1, how much RAM does linux (in my case kubuntu) register i.e. is it maxed at less than 4Gig like windows 32bit.
Linux can handle any amount of memory. However a kernel is usually compiled to handle a memory range. Usually a distribution provides two different kernels, one compiled to handle up to 4G and one compiled to handle over 4G.

Quote:
Originally Posted by eightshot View Post

2, how hard is it to learn linux for standard use. i.e. i am a 3d modeler by trade and would like to know how hard its going to be to get my software up and running and usable?
I don't know.

Quote:
Originally Posted by eightshot View Post
3, is there a "bible" or manual of some sought that i can learn the Basic operations of linux from.
I recommend "Running Linux".

http://www.oreilly.com/catalog/9780596007607/

Kubuntu is designed to just work out of the box with minimum demands for user configuration decisions. When you get to the point you want to start configuring kubuntu to your own tastes you could try this book:

http://www.linuxdevcenter.com/pub/a/...g-kubuntu.html


Quote:
Originally Posted by eightshot View Post

4, how easy is it to get games working (i.e. is there a direct x emulator i will need or something to that effect)
You will probably use Wine.

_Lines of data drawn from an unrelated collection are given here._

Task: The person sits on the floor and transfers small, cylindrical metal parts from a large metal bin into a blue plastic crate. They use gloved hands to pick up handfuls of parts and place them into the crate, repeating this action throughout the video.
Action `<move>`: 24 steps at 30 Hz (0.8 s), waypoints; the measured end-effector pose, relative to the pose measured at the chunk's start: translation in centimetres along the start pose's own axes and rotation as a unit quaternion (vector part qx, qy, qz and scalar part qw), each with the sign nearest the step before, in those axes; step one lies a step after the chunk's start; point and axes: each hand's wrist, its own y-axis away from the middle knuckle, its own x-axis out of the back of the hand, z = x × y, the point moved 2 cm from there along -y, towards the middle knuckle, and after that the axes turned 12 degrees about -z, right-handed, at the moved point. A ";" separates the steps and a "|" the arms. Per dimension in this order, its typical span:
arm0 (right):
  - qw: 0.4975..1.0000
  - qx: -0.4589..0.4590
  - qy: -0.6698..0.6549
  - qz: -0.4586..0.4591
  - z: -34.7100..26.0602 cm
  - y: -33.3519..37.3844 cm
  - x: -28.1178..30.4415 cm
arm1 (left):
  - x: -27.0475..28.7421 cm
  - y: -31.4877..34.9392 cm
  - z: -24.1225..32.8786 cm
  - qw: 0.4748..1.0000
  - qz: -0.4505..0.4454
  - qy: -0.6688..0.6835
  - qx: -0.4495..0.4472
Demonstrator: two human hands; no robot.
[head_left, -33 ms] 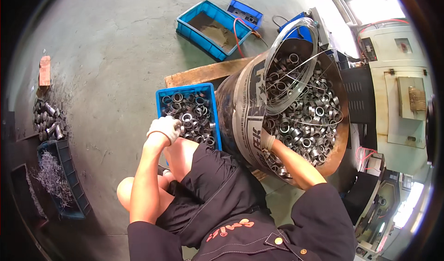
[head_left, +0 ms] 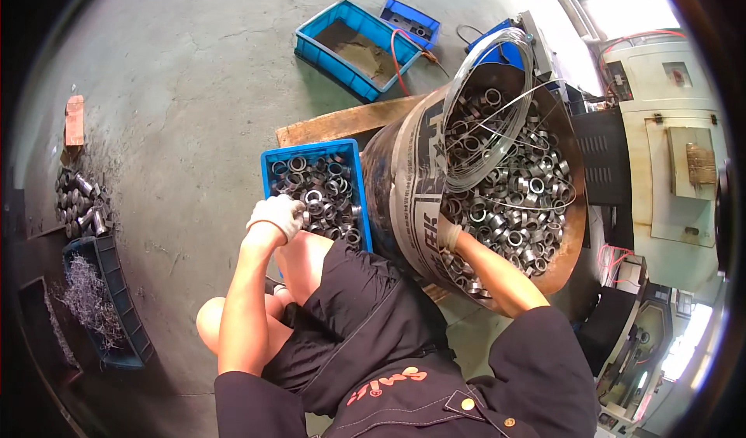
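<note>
My left hand (head_left: 277, 215), in a white work glove, is over the near left edge of a blue plastic bin (head_left: 270, 175), beside my knee. Its fingers are curled in, and what they hold, if anything, is hidden. Several short metal rings (head_left: 314, 196) fill the bin. My right hand (head_left: 448, 233), also gloved, reaches inside the near left rim of a large tilted drum (head_left: 404, 182); its fingers are out of sight there. A heap of metal rings (head_left: 513, 240) lies in the drum around and beyond that hand.
A loose coil of thin wire (head_left: 522, 88) hangs over the drum's mouth. A wooden beam (head_left: 342, 121) lies behind the blue bin. Further off stand a turquoise tray (head_left: 307, 47) and a small blue bin (head_left: 426, 19). At left are metal parts (head_left: 78, 201) and a crate of shavings (head_left: 128, 306).
</note>
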 end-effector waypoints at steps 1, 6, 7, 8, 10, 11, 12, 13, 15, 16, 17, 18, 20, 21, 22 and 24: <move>0.998 -0.008 0.061 -0.025 -0.9 -0.2 0.5 | 0.0 -0.1 0.0 1.000 -0.005 0.003 0.000; 0.948 -0.043 0.285 -0.131 -2.5 -1.2 0.7 | 0.6 0.0 0.3 0.999 -0.017 0.034 0.005; 0.947 -0.044 0.284 -0.142 -2.7 -1.3 0.8 | 0.7 0.0 0.2 1.000 -0.013 0.027 0.003; 0.946 -0.047 0.281 -0.152 -3.0 -1.4 0.7 | 0.7 -0.1 0.1 1.000 -0.009 0.020 0.000; 0.960 -0.058 0.219 -0.165 -2.0 -0.9 0.6 | 0.2 -0.5 0.0 1.000 -0.003 0.012 -0.006; 0.965 -0.060 0.187 -0.174 -1.4 -0.9 0.2 | -0.1 -0.7 -0.1 1.000 0.001 0.009 -0.008; 0.969 -0.058 0.156 -0.181 -1.2 -1.3 0.1 | 0.1 -1.1 0.0 1.000 0.007 0.005 -0.016; 0.959 -0.064 0.198 -0.190 -1.0 -1.3 -0.1 | 0.2 -1.2 0.0 1.000 0.010 0.010 -0.015; 0.935 -0.071 0.279 -0.207 -1.8 -1.4 -0.3 | 0.0 -0.8 0.1 1.000 0.015 0.020 -0.014; 0.957 -0.077 0.214 -0.181 -2.5 -1.1 -0.3 | 0.1 -0.7 0.2 1.000 0.008 0.023 -0.013; 0.984 -0.043 0.125 -0.115 -2.1 -0.6 -0.5 | 0.2 -0.7 0.3 1.000 0.006 0.022 -0.012; 0.998 0.004 0.041 -0.054 -1.9 -0.1 -0.8 | 0.2 -0.6 0.0 1.000 0.004 0.023 -0.009; 0.999 0.007 0.023 -0.036 -0.3 -0.2 -1.3 | 0.0 -0.6 0.3 1.000 0.019 0.022 -0.010; 0.999 0.010 0.012 -0.028 0.0 -0.6 -1.7 | 0.0 -0.5 0.5 1.000 0.012 0.019 -0.010; 1.000 0.014 0.001 -0.021 0.4 -0.8 -2.1 | 0.2 -0.4 0.7 1.000 0.004 0.015 -0.009; 0.999 0.021 -0.032 -0.019 1.0 -1.1 -2.4 | -0.1 -0.4 0.6 1.000 0.000 0.016 -0.008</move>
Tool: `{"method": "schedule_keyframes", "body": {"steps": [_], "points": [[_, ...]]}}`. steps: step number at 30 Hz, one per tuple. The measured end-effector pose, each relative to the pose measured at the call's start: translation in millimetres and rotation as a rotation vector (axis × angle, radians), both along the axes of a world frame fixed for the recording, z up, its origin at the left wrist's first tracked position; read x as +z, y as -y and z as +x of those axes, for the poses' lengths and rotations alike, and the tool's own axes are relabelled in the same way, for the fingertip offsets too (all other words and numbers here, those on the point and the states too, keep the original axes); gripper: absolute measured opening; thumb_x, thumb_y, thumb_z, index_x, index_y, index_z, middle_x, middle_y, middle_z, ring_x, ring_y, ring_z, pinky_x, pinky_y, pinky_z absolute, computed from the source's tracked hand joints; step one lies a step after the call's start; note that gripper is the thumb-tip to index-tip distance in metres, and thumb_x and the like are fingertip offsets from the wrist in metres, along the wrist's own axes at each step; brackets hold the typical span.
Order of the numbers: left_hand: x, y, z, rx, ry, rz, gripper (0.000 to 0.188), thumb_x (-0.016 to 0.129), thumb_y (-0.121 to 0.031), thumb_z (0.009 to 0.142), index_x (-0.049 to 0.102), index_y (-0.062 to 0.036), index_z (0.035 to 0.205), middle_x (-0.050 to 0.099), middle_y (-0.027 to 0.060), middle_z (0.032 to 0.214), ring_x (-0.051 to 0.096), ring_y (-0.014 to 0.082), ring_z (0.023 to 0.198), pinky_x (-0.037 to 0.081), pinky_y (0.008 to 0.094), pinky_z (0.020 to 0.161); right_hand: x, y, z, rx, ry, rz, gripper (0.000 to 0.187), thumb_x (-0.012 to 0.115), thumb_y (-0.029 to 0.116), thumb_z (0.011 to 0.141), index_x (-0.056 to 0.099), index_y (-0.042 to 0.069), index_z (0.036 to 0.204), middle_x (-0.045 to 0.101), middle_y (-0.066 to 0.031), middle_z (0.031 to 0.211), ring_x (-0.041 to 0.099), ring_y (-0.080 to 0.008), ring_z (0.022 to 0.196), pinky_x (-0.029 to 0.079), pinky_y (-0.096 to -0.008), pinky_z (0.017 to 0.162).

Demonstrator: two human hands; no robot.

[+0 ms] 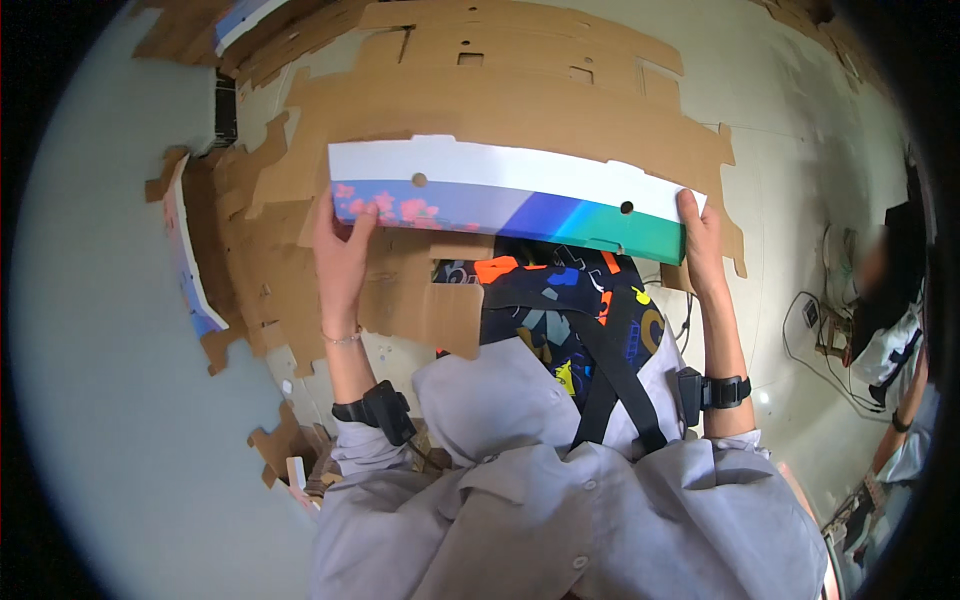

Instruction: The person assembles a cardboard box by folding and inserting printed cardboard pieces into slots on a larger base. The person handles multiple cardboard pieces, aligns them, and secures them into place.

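Across my lap, both hands hold up a long printed cardboard panel [480, 190]. It has a white upper band, with purple, blue and green below, pink blossoms at the left end and two round holes. My left hand [345, 250] grips the lower left corner, thumb on the printed face and the other fingers mostly hidden behind. My right hand [704, 235] pinches the right end, its thumb near the upper corner. Directly beyond the panel lies a broad plain brown cardboard sheet [500, 105] with cut slots and holes. A brown flap [452, 315] shows below the panel, beside my lap.
More brown cardboard [275, 290] lies at the left, where a printed piece [190, 250] stands on its edge. Cables [825, 365] run over the pale floor [765, 250] at the right. Another person's arm [905, 405] shows at the right rim.
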State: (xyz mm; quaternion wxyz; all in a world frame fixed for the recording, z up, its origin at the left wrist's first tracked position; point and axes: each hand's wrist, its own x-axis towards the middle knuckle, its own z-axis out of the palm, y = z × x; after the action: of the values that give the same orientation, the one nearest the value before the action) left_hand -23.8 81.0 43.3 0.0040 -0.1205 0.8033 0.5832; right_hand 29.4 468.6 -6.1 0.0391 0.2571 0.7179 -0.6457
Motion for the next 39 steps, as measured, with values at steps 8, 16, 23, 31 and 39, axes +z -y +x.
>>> {"method": "schedule_keyframes", "body": {"steps": [8, 16, 23, 31, 39], "points": [[2.4, -13.5, 50.2, -0.013, 0.15, 0.28, 0.042, 0.069, -0.006, 0.08, 0.052, 0.0031, 0.117, 0.062, 0.0064, 0.105, 0.058, 0.0111, 0.095, 0.045, 0.0262, 0.086, -25.9, -28.3, 8.5, -0.068, 0.061, 0.03, 0.054, 0.051, 0.049, 0.092, 0.062, -0.004, 0.101, 0.063, -0.0082, 0.089, 0.057, -0.0109, 0.079, 0.046, -0.0264, 0.071], [21.4, -16.2, 82.1, 0.027, 0.203, 0.37, 0.054, 0.074, -0.002, 0.075, 0.048, 0.0025, 0.122, 0.062, 0.008, 0.106, 0.058, 0.0124, 0.097, 0.045, 0.0268, 0.088, -13.4, -31.2, 13.1, -0.09, -0.021, 0.085, 0.055, 0.043, 0.058, 0.092, 0.055, 0.007, 0.074, 0.048, 0.0031, 0.055, 0.044, -0.005, 0.041, 0.029, -0.0206, 0.033], [17.2, -34.2, 74.1, 0.067, -0.012, 0.138, 0.065, 0.069, -0.006, 0.082, 0.033, 0.0017, 0.135, 0.052, 0.0135, 0.122, 0.053, 0.0178, 0.108, 0.044, 0.0306, 0.091, -7.8, -24.3, -1.4, -0.073, 0.01, 0.056, 0.065, 0.046, 0.058, 0.092, 0.059, -0.005, 0.099, 0.06, -0.0084, 0.087, 0.057, -0.0122, 0.079, 0.046, -0.0256, 0.07], [34.3, -46.7, 54.5, 0.009, -0.005, -0.041, 0.069, 0.067, -0.008, 0.083, 0.03, -0.0029, 0.14, 0.047, 0.0168, 0.127, 0.05, 0.0222, 0.113, 0.043, 0.0346, 0.094, -6.3, -21.8, 0.0, -0.068, 0.04, 0.046, 0.069, 0.046, 0.059, 0.091, 0.058, -0.007, 0.105, 0.061, -0.0104, 0.094, 0.058, -0.0141, 0.087, 0.046, -0.027, 0.078], [32.8, -39.8, 37.3, -0.115, -0.074, -0.268, 0.068, 0.071, -0.011, 0.079, 0.037, -0.0027, 0.138, 0.044, 0.017, 0.134, 0.051, 0.0254, 0.115, 0.042, 0.0354, 0.097, -19.7, -22.8, 5.1, -0.096, 0.053, 0.029, 0.069, 0.047, 0.06, 0.09, 0.059, -0.006, 0.105, 0.061, -0.01, 0.094, 0.058, -0.0141, 0.086, 0.046, -0.0271, 0.077]]}}
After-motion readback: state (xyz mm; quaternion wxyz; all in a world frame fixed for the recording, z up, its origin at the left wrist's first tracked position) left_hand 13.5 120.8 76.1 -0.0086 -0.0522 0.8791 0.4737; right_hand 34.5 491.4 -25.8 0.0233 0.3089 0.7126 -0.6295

Here is documentation on getting various games working with Wine:

http://www.linux-gamers.net/modules/...DEX+Wine+Games

Quote:
Originally Posted by eightshot View Post

5, do i use firefox or is there a standard browser i.e. as IE is to windows or safari to OSX.
Linux has several browsers, Konqueror, Opera, Firefox, Mozilla, and Galeon come to mind. Neither Linux nor any of the desktops (Gnome, KDE, or XFCE) is biased toward any particular browser.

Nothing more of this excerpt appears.